El inesperado paseo del Xiphias gladius por Gipuzkoa
Lo más llamativo del encuentro fue la actitud del animal, que no parecía mostrar signos de estrés ni de estar herido. Según los expertos que analizaron el avistamiento, este depredador marino se encontraba sano y simplemente parecía estar explorando la dársena. A diferencia de otros casos donde los animales quedan atrapados, este ejemplar supo manejarse perfectamente en el espacio reducido de la zona de atraque.
Tras pasar un tiempo curioseando entre los cascos de las embarcaciones, el pez espada no necesitó ayuda humana para salir del entuerto. Aprovechando de forma inteligente el movimiento de las mareas, el animal encontró el camino de vuelta hacia aguas más profundas, regresando a su hogar habitual en el mar abierto sin mayores complicaciones.

¿Por qué se acercan estos animales a la costa?
Aunque no es lo más común verlos en un puerto, la presencia de estos animales en el Cantábrico es algo recurrente, sobre todo cuando aprieta el calor. La razón principal de sus incursiones costeras suele ser la búsqueda de alimento, ya que siguen de cerca a los bancos de anchoas, sardinas o caballas que se desplazan por el Golfo de Vizcaya durante la temporada estival.
Estos grandes migradores suelen preferir las profundidades abisales, pero no dudan en acercarse a la superficie o a zonas menos profundas si la recompensa en forma de comida merece la pena. Es habitual que se desplacen desde corrientes marinas más cálidas hacia el norte, demostrando una velocidad y agilidad que los convierte en uno de los animales más rápidos del reino marino.
Regulación y prohibiciones de pesca en España
Es fundamental recordar que, ante un avistamiento de este tipo, la ley es muy clara para evitar el furtivismo. En territorio español, la pesca recreativa del pez espada está terminantemente prohibida. Si por un casual alguien engancha uno de forma accidental, debe devolverlo al agua de inmediato sin causarle daños ni subirlo a la embarcación para hacerse la foto de rigor.
La captura comercial, por el contrario, sí está permitida pero se encuentra bajo una lupa constante. Organismos internacionales gestionan estrictos cupos y vedas para asegurar que las poblaciones no colapsen, especialmente en zonas sensibles como el Mediterráneo. Esta especie cuenta con una protección diferenciada, lo que obliga a los pescadores profesionales a cumplir con normativas muy específicas de desembarco.

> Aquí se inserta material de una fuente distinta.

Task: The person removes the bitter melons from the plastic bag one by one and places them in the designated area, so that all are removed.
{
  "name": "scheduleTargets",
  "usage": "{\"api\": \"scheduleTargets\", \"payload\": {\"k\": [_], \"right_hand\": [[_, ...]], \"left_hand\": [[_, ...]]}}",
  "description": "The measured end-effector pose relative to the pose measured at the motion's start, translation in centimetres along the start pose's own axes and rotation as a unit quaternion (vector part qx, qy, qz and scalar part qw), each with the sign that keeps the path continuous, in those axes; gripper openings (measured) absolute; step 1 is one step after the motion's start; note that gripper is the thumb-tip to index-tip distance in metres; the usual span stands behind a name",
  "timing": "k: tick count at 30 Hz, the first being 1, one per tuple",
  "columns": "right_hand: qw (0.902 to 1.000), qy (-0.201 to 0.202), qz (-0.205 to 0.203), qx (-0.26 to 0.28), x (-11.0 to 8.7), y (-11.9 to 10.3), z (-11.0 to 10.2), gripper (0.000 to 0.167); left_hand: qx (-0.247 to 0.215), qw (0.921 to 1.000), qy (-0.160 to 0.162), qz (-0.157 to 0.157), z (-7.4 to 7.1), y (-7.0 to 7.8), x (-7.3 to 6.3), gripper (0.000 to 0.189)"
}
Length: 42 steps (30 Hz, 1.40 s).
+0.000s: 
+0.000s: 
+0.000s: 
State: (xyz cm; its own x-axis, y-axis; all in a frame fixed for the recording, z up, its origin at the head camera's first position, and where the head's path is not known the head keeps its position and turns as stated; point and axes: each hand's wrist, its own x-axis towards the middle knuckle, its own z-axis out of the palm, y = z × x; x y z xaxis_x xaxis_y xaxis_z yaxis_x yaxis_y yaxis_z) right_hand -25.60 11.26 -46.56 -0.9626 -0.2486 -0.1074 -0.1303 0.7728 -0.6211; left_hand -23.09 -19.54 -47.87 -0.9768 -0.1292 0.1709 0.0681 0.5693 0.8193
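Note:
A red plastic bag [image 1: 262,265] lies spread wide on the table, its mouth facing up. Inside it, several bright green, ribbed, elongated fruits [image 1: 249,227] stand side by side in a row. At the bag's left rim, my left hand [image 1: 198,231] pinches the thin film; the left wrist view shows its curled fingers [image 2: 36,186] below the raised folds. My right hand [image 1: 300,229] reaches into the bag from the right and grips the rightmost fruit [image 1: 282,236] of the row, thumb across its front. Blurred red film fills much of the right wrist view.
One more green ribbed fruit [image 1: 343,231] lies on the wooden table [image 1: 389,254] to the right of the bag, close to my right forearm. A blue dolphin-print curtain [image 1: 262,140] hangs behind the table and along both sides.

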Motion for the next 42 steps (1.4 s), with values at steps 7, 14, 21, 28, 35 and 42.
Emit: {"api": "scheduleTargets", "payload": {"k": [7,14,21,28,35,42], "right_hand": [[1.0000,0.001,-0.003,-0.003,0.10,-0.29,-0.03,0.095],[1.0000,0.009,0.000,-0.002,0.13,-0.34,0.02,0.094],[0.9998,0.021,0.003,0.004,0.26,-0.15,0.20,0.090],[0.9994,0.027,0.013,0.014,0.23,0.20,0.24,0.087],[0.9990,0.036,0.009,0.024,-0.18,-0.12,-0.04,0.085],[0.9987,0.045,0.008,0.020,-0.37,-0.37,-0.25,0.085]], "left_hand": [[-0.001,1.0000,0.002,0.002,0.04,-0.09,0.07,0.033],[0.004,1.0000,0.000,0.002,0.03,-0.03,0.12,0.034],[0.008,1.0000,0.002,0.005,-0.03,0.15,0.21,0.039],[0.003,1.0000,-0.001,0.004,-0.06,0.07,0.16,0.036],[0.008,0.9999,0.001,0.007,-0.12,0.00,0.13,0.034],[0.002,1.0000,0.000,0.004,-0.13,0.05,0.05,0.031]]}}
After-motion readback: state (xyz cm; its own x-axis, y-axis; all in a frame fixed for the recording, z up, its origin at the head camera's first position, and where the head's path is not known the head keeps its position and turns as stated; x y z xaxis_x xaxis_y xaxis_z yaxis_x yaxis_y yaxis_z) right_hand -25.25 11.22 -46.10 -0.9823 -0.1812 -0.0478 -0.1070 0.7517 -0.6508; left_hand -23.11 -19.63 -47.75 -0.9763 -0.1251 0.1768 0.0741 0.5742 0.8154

Características de un depredador inconfundible
El rasgo que lo hace único es, sin duda, su pico aplanado y alargado que utiliza para aturdir a sus presas. Un dato curioso es que, al llegar a la edad adulta, los ejemplares pierden totalmente sus escamas y carecen de dientes, confiando plenamente en su fuerza y en su espada para sobrevivir. Pueden llegar a alcanzar dimensiones espectaculares, superando los cuatro metros de longitud en algunos casos excepcionales.
En el ecosistema marino, pocos se atreven a toserle a un pez espada adulto, salvo las orcas o los grandes tiburones mako, que son sus pocos enemigos naturales. Su capacidad para regular la temperatura de sus ojos y cerebro les permite cazar con una precisión asombrosa en aguas gélidas, lo que les da una ventaja competitiva enorme sobre otros peces.

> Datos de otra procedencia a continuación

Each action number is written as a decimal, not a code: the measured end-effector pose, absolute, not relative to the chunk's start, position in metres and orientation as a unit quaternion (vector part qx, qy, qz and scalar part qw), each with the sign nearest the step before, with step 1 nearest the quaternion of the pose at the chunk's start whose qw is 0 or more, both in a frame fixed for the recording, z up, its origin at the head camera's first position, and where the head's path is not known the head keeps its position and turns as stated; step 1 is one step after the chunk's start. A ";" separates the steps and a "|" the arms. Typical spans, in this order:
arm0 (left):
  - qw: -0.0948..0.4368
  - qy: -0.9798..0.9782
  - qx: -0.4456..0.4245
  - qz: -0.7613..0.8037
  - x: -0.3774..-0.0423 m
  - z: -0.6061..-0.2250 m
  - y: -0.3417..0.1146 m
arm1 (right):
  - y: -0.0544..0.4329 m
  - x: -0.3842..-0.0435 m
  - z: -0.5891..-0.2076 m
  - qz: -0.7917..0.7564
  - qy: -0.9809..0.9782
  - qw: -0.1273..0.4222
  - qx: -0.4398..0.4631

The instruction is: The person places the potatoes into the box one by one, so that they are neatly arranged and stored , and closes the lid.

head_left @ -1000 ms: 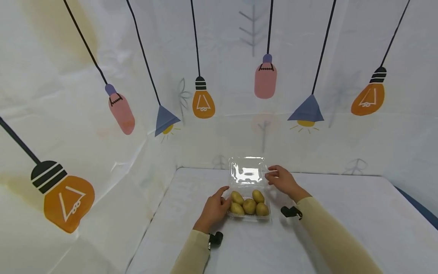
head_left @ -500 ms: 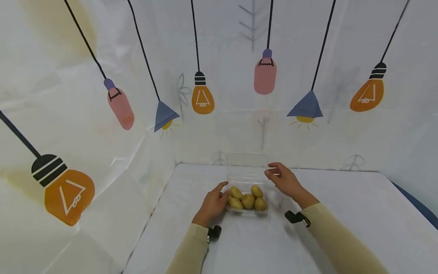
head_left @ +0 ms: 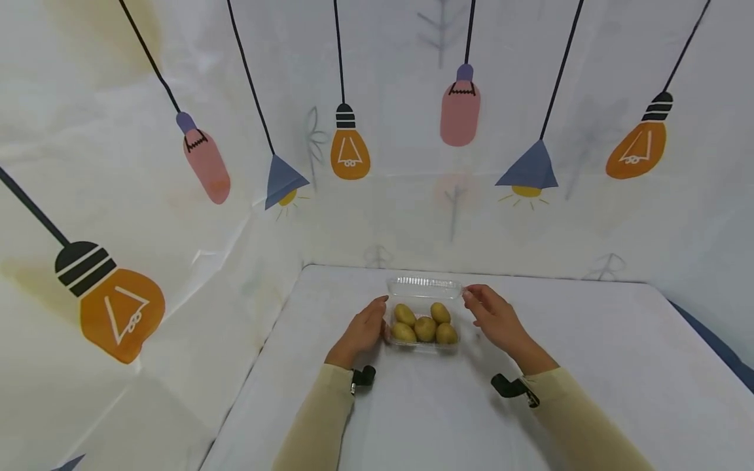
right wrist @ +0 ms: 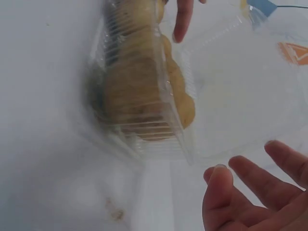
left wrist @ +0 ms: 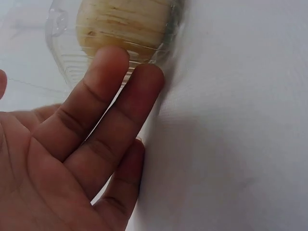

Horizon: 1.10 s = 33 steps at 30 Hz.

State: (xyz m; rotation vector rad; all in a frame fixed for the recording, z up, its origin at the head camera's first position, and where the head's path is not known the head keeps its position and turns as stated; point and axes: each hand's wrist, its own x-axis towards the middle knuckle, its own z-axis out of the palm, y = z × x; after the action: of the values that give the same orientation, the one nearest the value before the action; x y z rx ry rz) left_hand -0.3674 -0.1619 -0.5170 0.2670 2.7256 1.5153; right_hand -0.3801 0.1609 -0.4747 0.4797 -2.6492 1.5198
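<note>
A clear plastic clamshell box (head_left: 423,348) stands on the white table with several yellow potatoes (head_left: 425,329) inside. Its hinged lid (head_left: 424,288) is raised at the far side and tilts over the tray. My left hand (head_left: 360,330) lies along the box's left side; in the left wrist view its fingertips (left wrist: 113,60) touch the ribbed wall, behind which one potato shows. At the lid's right edge is my right hand (head_left: 496,320), fingers loosely bent and thumb apart. Whether it touches the lid, I cannot tell.
The white table (head_left: 436,412) runs back to a white cloth wall (head_left: 400,222) printed with hanging lamps and bulbs. Another stretch of this cloth borders the left side. A black camera mount (head_left: 509,386) sits on the right wrist, with another (head_left: 364,376) on the left.
The lid has swung from standing upright toward the tray, with my right hand staying by its edge. My left fingers have settled lower along the box's side. The head view has tilted slightly down.
</note>
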 end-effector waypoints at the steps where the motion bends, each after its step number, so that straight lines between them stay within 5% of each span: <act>1: 0.007 0.871 0.079 0.486 -0.367 -0.516 -0.162 | 0.161 -0.378 -0.476 0.492 -0.857 0.023 0.153; 12: 0.021 0.860 0.077 0.504 -0.363 -0.512 -0.160 | 0.162 -0.366 -0.484 0.518 -0.844 0.031 0.135; 33: 0.043 0.853 0.099 0.510 -0.356 -0.519 -0.171 | 0.156 -0.354 -0.497 0.550 -0.829 -0.042 0.093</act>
State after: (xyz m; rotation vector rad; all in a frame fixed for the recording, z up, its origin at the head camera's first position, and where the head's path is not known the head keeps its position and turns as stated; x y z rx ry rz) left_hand -0.3557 -0.1710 -0.5194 0.3015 2.6092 1.5609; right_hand -0.3541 0.1564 -0.4974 0.3000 -2.6763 1.7758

Este curioso episodio en el puerto de Getaria nos recuerda la riqueza de nuestra fauna marina y lo cerca que podemos estar de especies tan imponentes. La visita del animal terminó siendo una anécdota positiva para el ecoturismo local, demostrando que con respeto y paciencia es posible disfrutar de la naturaleza salvaje incluso a pie de muelle, siempre garantizando que el animal pueda retomar su camino hacia la libertad sin interferencias externas.